## PROBLEM
Given the listing below, write out exactly the lines starting with the line that has "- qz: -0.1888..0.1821" and going on through the line that has "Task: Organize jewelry", both kept.
--------------------------------------------------
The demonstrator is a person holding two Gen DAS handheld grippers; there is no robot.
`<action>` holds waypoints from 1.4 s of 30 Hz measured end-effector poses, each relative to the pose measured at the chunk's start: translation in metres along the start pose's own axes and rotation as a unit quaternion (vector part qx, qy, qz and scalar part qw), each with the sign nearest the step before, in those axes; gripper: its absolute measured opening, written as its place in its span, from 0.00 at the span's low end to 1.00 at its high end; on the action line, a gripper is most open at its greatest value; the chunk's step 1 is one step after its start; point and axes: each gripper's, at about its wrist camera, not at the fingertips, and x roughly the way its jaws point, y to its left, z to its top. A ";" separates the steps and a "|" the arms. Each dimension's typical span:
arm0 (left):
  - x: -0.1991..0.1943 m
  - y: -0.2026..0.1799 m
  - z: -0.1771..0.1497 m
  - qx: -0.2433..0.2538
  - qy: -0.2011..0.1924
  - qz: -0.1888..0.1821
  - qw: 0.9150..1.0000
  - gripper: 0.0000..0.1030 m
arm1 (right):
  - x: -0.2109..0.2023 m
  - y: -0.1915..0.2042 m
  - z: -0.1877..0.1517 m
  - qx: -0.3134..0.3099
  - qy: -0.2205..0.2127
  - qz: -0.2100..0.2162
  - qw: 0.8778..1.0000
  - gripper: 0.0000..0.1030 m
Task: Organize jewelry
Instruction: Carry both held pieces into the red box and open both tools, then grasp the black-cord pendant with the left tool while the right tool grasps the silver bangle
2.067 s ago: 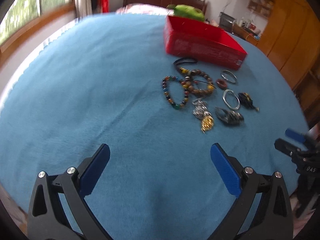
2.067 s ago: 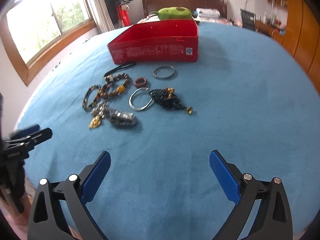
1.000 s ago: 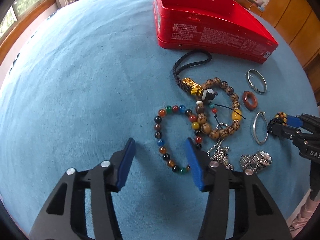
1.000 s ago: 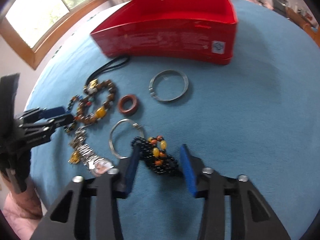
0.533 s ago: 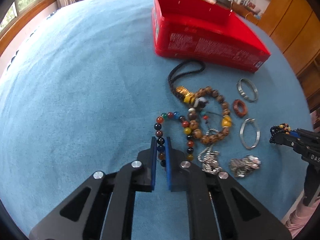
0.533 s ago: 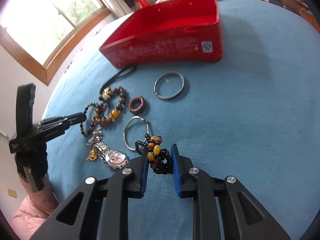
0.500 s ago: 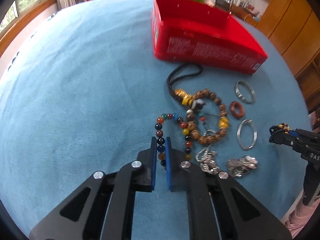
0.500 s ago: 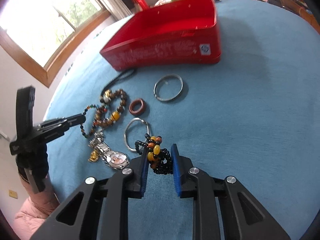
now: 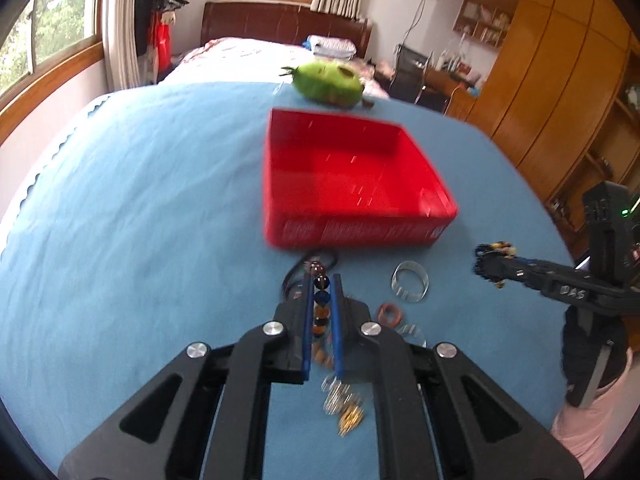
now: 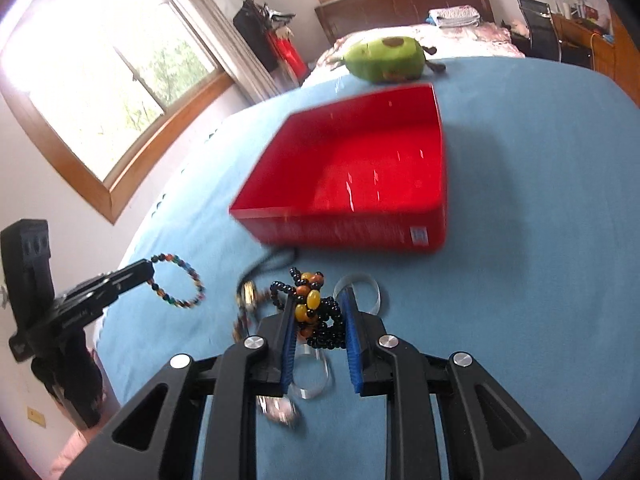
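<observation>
Left claw [image 9: 321, 280] pinches the bead bracelet [image 9: 320, 300], its loop hanging lengthwise along the pads; right claw [image 10: 318, 300] clamps a bunched black strand [image 10: 316, 316] before the red box [image 9: 352, 184].

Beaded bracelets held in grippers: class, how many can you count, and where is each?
2. The multicoloured bracelet hangs from the left gripper; the black bead bracelet is clamped in the right gripper. More jewellery on the blue cloth is blurred or hidden.
</observation>
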 end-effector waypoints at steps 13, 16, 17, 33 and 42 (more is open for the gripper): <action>0.099 -0.008 0.078 -0.024 -0.028 -0.040 0.998 0.06 | 0.080 -0.016 0.086 0.013 -0.046 -0.030 0.998 0.21; 0.124 -0.004 0.078 -0.017 -0.002 -0.035 0.999 0.06 | 0.103 -0.020 0.089 0.003 -0.027 -0.034 0.999 0.21; 0.131 -0.003 0.078 -0.014 0.005 -0.034 0.999 0.07 | 0.110 -0.021 0.089 0.002 -0.020 -0.032 0.999 0.22; 0.101 0.002 0.050 -0.014 0.070 0.024 0.997 0.36 | 0.072 -0.012 0.076 0.010 -0.031 -0.021 0.999 0.34; 0.101 0.029 -0.010 -0.061 0.156 0.027 0.986 0.37 | 0.056 0.000 0.044 0.002 -0.004 -0.020 1.000 0.34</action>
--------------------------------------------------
## OUTPUT OF THE EXERCISE
  - qz: -0.1888..0.1821
  - qw: 0.9150..1.0000
  - gripper: 0.0000..0.1030 m
arm1 (right):
  - x: -0.2109..0.2023 m
  - y: -0.1915..0.2042 m
  - z: -0.1877..0.1517 m
  - qx: -0.3134..0.3099
  - qy: -0.2205..0.2127
  - qz: -0.2100..0.2162
  - qw: 0.8778..1.0000
  - gripper: 0.0000..0.1030 m
Task: Organize jewelry

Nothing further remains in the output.